“至于要怎么公之于众,我要多考虑几天。”薛铮远说,“距离五宗会试还有七日,这七日里陆闻枢琐事缠身,我们还有时间。”
“那你呢?这三日来,你都做了什么。”玉蝉衣问。
“看着陆闻枢,也被他看着。”薛铮远道,“我告诉他,我看到了灵儿死之前的场景,却没看到凶手。我把话说得模棱两可,他一定关心我在做什么,关心我是否又知道了什么,甚至可能在怀疑我。他不放心我,正好,我也不放心他。螳螂捕蝉,黄雀在后,我与他皆是螳螂,也皆是黄雀。”

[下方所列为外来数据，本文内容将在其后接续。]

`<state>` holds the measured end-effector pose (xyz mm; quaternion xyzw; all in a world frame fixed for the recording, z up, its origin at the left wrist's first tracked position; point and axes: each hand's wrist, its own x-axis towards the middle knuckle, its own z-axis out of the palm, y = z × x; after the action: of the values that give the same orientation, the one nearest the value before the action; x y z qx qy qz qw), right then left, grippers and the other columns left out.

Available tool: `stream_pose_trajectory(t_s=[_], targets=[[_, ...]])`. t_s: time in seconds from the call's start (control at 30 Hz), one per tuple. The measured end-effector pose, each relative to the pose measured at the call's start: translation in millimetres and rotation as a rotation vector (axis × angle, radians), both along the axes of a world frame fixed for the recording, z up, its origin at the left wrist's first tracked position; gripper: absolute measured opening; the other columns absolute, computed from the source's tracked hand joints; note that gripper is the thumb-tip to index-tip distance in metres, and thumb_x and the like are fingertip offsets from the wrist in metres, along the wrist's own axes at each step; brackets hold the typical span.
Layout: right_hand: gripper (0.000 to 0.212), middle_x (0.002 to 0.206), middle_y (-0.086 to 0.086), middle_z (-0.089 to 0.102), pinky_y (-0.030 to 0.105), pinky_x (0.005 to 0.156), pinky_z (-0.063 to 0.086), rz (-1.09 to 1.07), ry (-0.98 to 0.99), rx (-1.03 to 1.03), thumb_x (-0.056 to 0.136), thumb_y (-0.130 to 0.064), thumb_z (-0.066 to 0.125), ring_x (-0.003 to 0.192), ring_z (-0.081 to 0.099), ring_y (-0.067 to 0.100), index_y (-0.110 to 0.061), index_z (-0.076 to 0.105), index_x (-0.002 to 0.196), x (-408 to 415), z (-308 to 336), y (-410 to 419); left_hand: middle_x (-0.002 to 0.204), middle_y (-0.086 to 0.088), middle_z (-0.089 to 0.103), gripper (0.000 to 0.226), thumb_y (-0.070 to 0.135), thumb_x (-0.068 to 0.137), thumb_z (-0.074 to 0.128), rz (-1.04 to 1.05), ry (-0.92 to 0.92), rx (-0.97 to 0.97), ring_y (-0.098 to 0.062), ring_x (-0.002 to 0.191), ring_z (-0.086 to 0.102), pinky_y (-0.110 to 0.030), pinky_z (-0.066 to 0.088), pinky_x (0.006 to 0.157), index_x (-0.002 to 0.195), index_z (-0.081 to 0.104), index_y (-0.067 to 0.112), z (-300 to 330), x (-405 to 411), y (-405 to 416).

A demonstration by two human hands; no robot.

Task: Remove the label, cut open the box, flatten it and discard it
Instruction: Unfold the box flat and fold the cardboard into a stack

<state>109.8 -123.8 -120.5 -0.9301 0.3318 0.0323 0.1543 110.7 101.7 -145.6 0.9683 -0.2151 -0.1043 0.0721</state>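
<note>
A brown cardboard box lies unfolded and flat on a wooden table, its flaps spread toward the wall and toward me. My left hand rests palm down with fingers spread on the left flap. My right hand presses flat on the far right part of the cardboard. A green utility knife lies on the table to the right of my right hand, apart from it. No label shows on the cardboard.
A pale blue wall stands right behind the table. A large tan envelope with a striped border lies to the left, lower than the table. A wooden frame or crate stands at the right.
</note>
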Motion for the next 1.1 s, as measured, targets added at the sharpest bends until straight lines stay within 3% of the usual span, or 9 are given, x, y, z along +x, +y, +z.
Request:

说到这,薛铮远勾唇一笑:“有些事还是得做了,才知道我原来还有这种本事。”
他举目望向云影疏淡的长空,“这种将自己当成绳索套在别人脖子上的感觉真好,灵儿知道了一定很开心。”
玉蝉衣并不讨厌看到别人身上的张狂,只要这张狂背后的本事是真的,她笑道:“那你要当心着些,可别让人把你这绳子给割断了,不然灵儿会生气的。”
两人笑过之后,想到同一个人,都沉了声。
薛铮远先打破了这沉默,他问:“我能不能看一眼那只傀儡?”
“‘陆婵玑’吗?”玉蝉衣没有拒绝他,她将藏于法袋中的傀儡取出,巴掌大的傀儡站在她的掌心里,哪怕只有三寸高,依旧栩栩如生。